Farm Forward’s latest investigation reveals a deepening trend in the use of taxpayer dollars to prop up industrial meat and dairy companies driving the H5N1 outbreak.
Since the beginning of the current H5N1 outbreak in early 2022, the federal government has been bailing out meat and dairy companies for losses related to the virus. These bailouts come in the form of so-called “indemnity payments”—federal funds designed to compensate producers for the value of animals or animal products (e.g., milk) lost due to the epidemic. However, these payments aren’t just acts of emergency relief; they can function as subsidies that prop up a system of industrial animal agriculture, whose core practices are driving the same bird flu crisis these payments are intended to address.

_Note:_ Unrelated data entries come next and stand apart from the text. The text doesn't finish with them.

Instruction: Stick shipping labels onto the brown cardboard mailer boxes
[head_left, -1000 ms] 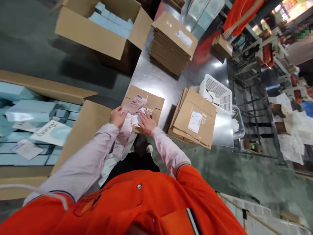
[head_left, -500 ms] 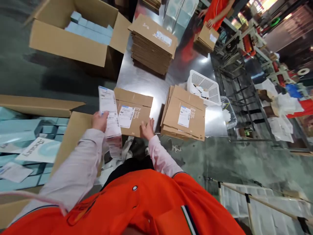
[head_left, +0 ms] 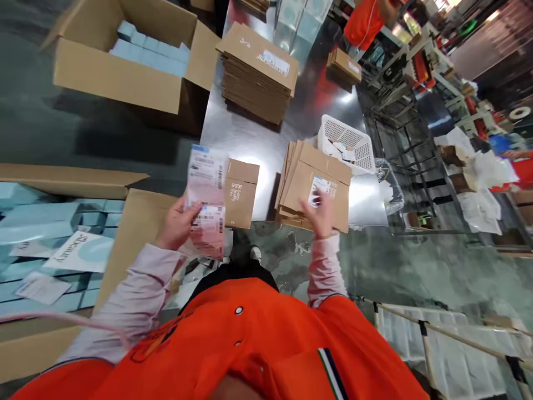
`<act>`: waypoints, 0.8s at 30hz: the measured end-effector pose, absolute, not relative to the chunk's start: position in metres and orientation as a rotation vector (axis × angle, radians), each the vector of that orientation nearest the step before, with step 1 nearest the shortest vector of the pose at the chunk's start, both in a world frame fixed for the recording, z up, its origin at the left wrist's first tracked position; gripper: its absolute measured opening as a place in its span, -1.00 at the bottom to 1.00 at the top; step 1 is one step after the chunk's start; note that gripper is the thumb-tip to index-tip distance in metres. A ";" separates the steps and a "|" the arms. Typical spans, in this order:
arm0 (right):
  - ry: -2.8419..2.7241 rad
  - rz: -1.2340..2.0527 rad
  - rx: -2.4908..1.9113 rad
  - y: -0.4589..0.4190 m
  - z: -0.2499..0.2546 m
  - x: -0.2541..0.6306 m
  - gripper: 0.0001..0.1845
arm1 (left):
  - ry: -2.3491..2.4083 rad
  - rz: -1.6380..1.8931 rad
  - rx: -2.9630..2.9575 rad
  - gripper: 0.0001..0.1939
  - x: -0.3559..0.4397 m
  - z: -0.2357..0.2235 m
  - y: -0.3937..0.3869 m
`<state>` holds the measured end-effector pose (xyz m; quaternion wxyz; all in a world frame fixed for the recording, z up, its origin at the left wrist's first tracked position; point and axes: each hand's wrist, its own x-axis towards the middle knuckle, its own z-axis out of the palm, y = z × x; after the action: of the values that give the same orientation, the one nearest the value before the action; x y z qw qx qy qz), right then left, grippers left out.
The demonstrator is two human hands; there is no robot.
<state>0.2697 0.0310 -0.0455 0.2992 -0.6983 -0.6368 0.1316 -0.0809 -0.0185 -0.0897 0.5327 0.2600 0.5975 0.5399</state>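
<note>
In the left hand point(head_left: 177, 222), a pinching grip held a glossy strip of shipping labels point(head_left: 206, 197) upright, just beside a flat cardboard mailer point(head_left: 241, 191). The right hand point(head_left: 320, 214), fingers spread and blurred, rested on the labelled stack of mailers point(head_left: 316, 186) at the shiny metal counter point(head_left: 245, 136) edge.

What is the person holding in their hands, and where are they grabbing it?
The left hand holds a strip of shipping labels, pinched at its lower left edge. The right hand holds nothing; it rests open on the stack of flat cardboard boxes.
</note>
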 end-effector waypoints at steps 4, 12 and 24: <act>-1.424 1.509 -1.311 -0.005 -0.108 0.127 -0.27 | 1.431 0.950 0.752 -0.32 -0.064 -0.105 -0.041; -1.432 1.556 -1.358 0.002 -0.135 0.082 -0.45 | 1.457 1.137 0.723 -0.46 -0.081 -0.129 -0.037; -1.891 0.933 -1.621 0.076 -0.191 0.054 -0.85 | 1.435 0.947 0.496 -0.32 -0.080 -0.205 -0.030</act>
<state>0.0544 0.0761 -0.1913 0.2385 -0.5919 -0.6905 0.3407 -0.0804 -0.0300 -0.2051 0.6258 0.2162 0.6255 0.4126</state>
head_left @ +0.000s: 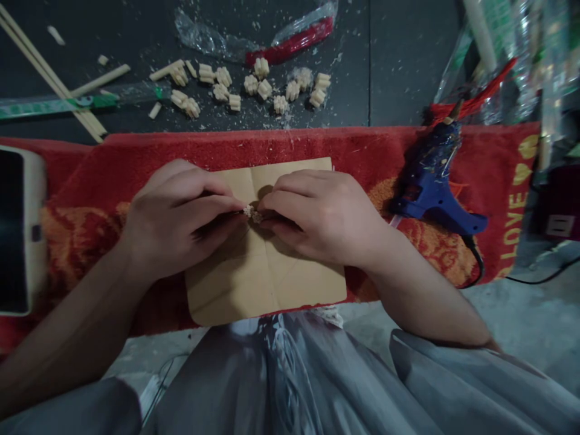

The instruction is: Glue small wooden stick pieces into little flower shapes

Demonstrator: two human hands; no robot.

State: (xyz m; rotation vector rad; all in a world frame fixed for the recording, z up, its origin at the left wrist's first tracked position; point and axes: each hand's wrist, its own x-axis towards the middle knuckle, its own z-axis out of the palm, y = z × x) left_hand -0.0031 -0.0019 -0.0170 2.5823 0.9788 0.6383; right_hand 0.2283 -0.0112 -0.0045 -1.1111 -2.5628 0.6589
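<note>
Over a tan sheet of card [235, 284], my left hand [174, 214] and my right hand [317, 211] meet fingertip to fingertip. My left hand is closed in a pinch on a small pale cluster of short sticks [248, 210], its flower-shaped end facing up. A second stick cluster [257, 217], touching or very close to the first, is pinched by my right hand. Fingers hide most of both pieces. Beyond the towel lie several similar stick clusters [265, 89], pale and ridged.
A red towel [217, 145] lies under the card. On its right rests a blue hot glue gun [435, 193] with a black cord; a phone-like device [22, 229] sits left. Long wooden sticks [49, 75], plastic wrappers [208, 39] and pale crumbs cover parts of the dark table.
</note>
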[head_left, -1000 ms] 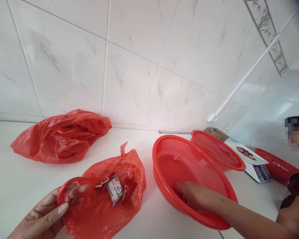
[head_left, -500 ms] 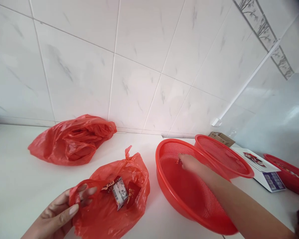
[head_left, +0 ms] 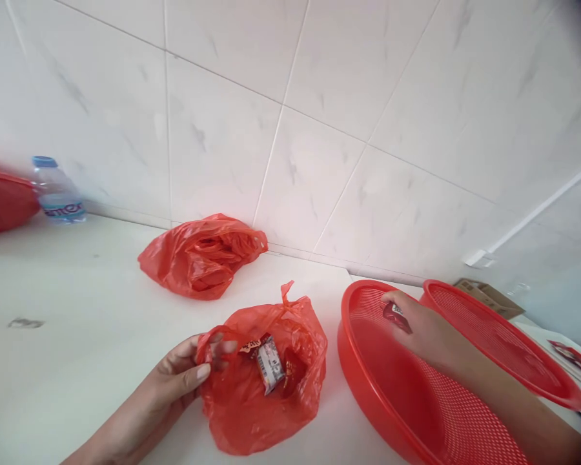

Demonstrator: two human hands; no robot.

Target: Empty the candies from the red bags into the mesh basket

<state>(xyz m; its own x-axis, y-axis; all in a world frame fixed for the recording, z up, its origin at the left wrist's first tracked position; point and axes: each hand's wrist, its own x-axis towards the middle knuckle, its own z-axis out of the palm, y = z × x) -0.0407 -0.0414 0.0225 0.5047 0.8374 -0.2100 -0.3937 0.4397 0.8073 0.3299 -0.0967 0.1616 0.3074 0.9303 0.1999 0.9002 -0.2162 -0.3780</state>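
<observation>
Partly hidden: the small glossy dark-red wrapped packet point(head_left: 397, 318), gripped in the bent fingers of my right hand point(head_left: 416, 325), its print too blurred to read. Cut off below: the round red plastic basin point(head_left: 363, 368) with perforated walls. Cut off at left: a red bundle point(head_left: 4, 201), hard to identify, beside a clear plastic bottle with a blue cap point(head_left: 64, 200).

Containers: the translucent red plastic bag point(head_left: 252, 423) lies on the white counter point(head_left: 101, 303), its edge pinched narrowly between thumb and fingers of my left hand point(head_left: 181, 378). Inside it rests a silver-white printed packet point(head_left: 270, 365) between two dark-red ones, the left one half covered. My right hand holds its packet at the basin, near the perforated wall; how high, I cannot tell. Beyond stands a second red perforated basin point(head_left: 494, 339).
</observation>
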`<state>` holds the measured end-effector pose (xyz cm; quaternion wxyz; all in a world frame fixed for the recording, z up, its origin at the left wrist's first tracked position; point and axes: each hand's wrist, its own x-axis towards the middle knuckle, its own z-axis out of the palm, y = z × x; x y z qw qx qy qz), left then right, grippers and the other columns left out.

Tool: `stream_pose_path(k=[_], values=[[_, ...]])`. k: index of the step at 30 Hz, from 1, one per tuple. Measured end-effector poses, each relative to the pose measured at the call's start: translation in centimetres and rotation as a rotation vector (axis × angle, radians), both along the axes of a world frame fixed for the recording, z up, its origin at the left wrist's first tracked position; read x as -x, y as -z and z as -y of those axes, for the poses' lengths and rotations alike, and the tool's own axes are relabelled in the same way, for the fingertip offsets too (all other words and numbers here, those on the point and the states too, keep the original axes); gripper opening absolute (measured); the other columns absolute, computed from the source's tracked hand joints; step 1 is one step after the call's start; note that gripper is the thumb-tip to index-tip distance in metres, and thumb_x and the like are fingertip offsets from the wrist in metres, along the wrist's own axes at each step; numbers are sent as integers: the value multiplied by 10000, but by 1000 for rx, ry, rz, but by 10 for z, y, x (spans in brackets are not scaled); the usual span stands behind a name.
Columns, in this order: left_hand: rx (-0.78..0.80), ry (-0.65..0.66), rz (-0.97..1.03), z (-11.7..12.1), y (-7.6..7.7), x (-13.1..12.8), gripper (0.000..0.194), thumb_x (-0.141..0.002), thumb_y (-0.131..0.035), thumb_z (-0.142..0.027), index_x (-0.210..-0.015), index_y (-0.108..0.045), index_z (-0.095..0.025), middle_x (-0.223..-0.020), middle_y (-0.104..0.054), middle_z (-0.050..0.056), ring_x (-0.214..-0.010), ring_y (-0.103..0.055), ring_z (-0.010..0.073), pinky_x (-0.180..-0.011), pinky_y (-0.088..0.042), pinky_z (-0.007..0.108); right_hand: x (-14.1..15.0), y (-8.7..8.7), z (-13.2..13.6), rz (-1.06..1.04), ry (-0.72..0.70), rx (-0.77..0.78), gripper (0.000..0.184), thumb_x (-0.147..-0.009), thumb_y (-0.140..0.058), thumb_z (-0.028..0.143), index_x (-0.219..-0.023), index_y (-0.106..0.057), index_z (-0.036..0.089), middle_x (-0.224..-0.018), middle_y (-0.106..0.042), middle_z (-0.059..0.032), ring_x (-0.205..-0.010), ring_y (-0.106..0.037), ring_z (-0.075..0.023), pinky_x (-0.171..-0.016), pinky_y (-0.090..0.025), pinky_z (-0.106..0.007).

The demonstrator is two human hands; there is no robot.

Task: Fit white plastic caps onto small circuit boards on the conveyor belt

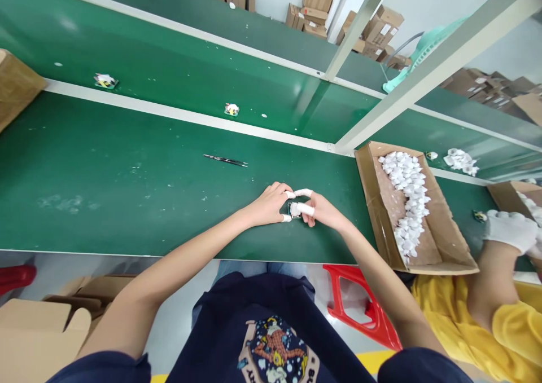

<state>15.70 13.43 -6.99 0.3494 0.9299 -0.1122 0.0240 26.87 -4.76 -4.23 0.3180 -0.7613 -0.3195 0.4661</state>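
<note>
My left hand [271, 203] and my right hand [320, 209] meet over the green table [127, 191] near its front edge. Both wear white finger cots on several fingertips. Between them they pinch a small dark and clear part [293, 210], which is mostly hidden by the fingers. The fingers of both hands are curled closed around it.
Black tweezers [225, 160] lie on the table beyond my hands. An open cardboard box [440, 247] of small white parts stands to the right. A co-worker's white-gloved hand [510, 230] works at far right. Small assembled pieces [231, 109] sit on the conveyor belt behind. A red stool [359, 309] stands below.
</note>
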Motion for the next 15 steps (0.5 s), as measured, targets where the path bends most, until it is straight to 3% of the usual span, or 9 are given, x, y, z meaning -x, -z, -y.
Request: stream_pose_path(k=[4, 7, 10, 12, 15], values=[[204, -25, 44, -11, -9, 0, 349, -807, -538, -166, -1155, -529, -156, -1217, -488, 79, -1134, -428, 184, -1004, -369, 344, 13, 3, 8, 653, -211, 142, 360, -778, -621, 491, -884, -563, 151, -634, -546, -27, -538, -457, -140, -494, -249, -252], [379, -250, 200, -18, -15, -2, 248, -854, -499, -175, -1090, -572, -172, -1125, -543, 60, -1070, -488, 157, -961, -400, 330, 1, -1, -2, 744, -267, 108, 287, -822, -573, 426, -973, -599, 184, -617, -511, 1, -523, -429, -124, -501, -231, -250], [508, -449, 297, -19, -16, -5, 184, -858, -508, -190, -1008, -612, -167, -1026, -580, 55, -962, -541, 146, -845, -438, 299, -49, -4, -36, 745, -168, -36, 319, -816, -576, 425, -1041, -606, 201, -699, -536, 0, -596, -489, -126, -559, -330, -235], [547, -469, 294, -18, -14, -5, 165, -846, -519, -184, -966, -631, -172, -993, -596, 48, -922, -555, 142, -780, -439, 280, -96, 3, -67, 852, -82, -79, 339, -795, -594, 416, -1015, -631, 162, -838, -566, -48, -732, -537, -157, -673, -397, -252], [546, -424, 261, -12, -9, -3, 165, -827, -536, -176, -953, -643, -181, -969, -605, 38, -914, -556, 143, -785, -434, 283, -163, 22, -110, 965, 118, 1, 425, -794, -603, 399, -1110, -632, 116, -1056, -546, -123, -978, -532, -212, -885, -398, -283]])
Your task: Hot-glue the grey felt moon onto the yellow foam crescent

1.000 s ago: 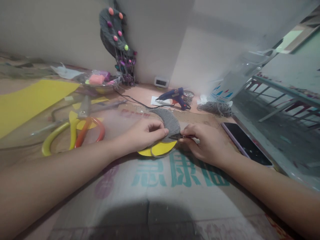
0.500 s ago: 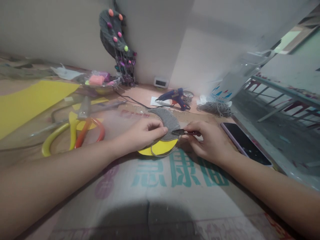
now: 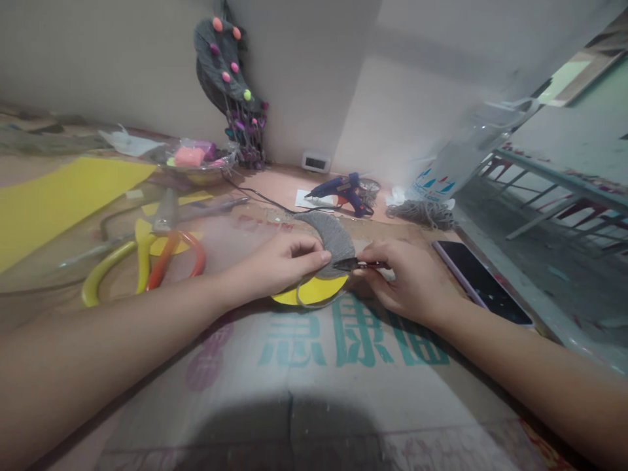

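Note:
A yellow crescent-shaped piece [image 3: 321, 288], wound over most of its visible length with grey yarn [image 3: 331, 232], lies on the cardboard. My left hand [image 3: 289, 261] grips it from the left, thumb on top and the other fingers largely hidden. From the right, my right hand [image 3: 405, 278] pinches a small dark pointed tool [image 3: 347, 264], perhaps tweezers or small snips. Its tip touches the yarn surface near the edge of the winding. A loose strand of yarn loops over the bare yellow end.
Orange-and-yellow-handled scissors [image 3: 147, 261] lie left, near yellow sheet [image 3: 73, 196]. Behind are a blue glue gun [image 3: 343, 191], its cord, a small white clock-like device [image 3: 316, 161] and a decorated grey crescent [image 3: 220, 65]. A yarn bundle [image 3: 424, 214], plastic jug [image 3: 456, 150] and phone [image 3: 483, 281] are right.
The dark tool's tip shifts slightly over the yarn with small right-hand movements. My left hand keeps its grip, and the crescent stays nearly in place.

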`<state>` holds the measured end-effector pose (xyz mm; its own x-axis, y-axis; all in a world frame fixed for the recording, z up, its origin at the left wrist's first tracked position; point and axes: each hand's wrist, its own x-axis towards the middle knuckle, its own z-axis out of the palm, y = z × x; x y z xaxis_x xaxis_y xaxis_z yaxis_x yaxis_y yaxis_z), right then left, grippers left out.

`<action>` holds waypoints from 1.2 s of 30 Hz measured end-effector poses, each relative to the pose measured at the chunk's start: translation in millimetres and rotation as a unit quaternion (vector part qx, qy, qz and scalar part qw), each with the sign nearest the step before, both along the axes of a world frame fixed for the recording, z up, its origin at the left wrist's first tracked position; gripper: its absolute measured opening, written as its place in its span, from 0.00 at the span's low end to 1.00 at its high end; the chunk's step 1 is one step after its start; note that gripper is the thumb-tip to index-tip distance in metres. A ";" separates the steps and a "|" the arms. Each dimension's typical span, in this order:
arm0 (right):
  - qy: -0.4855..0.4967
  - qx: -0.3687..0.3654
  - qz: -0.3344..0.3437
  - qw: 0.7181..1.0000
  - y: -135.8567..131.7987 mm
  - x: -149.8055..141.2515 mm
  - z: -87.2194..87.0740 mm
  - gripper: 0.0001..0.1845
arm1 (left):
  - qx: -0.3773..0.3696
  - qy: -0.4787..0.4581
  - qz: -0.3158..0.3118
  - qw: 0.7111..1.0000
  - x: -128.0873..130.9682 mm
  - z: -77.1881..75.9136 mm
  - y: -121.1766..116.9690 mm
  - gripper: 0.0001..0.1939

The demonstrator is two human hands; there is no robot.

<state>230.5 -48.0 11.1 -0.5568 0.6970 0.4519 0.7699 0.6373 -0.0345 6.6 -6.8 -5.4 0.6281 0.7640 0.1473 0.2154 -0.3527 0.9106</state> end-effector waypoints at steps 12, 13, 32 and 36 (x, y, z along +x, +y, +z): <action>-0.033 0.037 0.032 0.998 2.4 3.3 -1.8 0.08 | 0.020 0.015 -0.012 1.000 -0.6 0.1 0.9 0.17; -0.032 0.026 0.025 0.999 2.0 2.8 -1.4 0.07 | 0.019 0.016 -0.011 1.000 -0.7 0.2 0.7 0.17; 0.306 -0.301 -0.066 0.901 -9.4 -26.8 5.4 0.13 | 0.034 -0.004 0.022 0.999 -0.3 0.5 -1.4 0.18; 0.323 -0.315 -0.063 0.890 -7.9 -25.6 0.9 0.13 | 0.059 0.035 0.042 0.997 1.3 4.3 -5.0 0.19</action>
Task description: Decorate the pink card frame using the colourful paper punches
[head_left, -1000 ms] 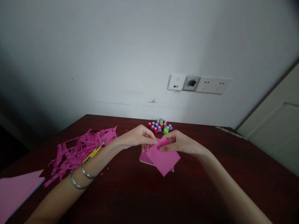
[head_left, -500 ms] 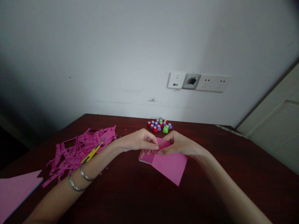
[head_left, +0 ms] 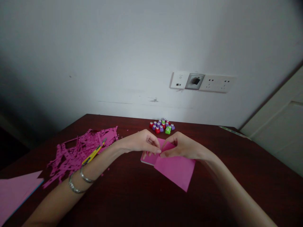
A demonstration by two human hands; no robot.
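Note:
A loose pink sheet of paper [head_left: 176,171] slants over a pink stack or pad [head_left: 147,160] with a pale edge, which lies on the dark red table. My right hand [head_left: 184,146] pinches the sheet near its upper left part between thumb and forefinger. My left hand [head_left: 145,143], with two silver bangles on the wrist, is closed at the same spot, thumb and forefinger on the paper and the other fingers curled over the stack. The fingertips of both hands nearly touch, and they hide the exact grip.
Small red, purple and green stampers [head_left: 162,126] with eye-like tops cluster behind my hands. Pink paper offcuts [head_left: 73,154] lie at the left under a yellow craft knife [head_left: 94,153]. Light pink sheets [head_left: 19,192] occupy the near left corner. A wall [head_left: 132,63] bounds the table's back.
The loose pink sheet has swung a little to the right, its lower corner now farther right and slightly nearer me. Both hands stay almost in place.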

Earlier this year, Farm Forward reported that USDA had made $1.25 billion in indemnity payments to the poultry industry to compensate producers for economic losses from bird deaths, including funds allocated for the “depopulation” (that is, culling) of infected birds (see Farm Forward’s report for an analysis of poultry indemnities). Now, Farm Forward presents new data, gathered through the Freedom of Information Act, that shows a similar pattern of harmful indemnities to farms raising dairy cows affected by bird flu. The extension of indemnity payments to dairy producers reveals how the federal government continues to fail in its bird flu response and prop up the industry’s reckless practices that threaten public health. The FOIA data1 obtained by Farm Forward reveals four key findings:
In July 2024, USDA began to compensate dairy producers for losses associated with the virus.2 The Emergency Assistance for Livestock, Honey Bees, and Farm-Raised Fish Program (ELAP) is a federal program administered by USDA to compensate producers for losses in response to a range of events (e.g., disease outbreaks, adverse weather, or feed shortages) that impact livestock, honeybee colonies, and farm-raised fish. In response to the growing impact of bird flu on U.S. dairy herds, USDA expanded ELAP eligibility to include dairy producers affected by the virus. This move allowed dairies to access federal compensation for losses linked to infection, such as decreased milk production and the costs of testing and containment.3 The original intention of the ELAP program is a good one; it is reasonable to protect farmers from extreme weather and disasters outside of their control.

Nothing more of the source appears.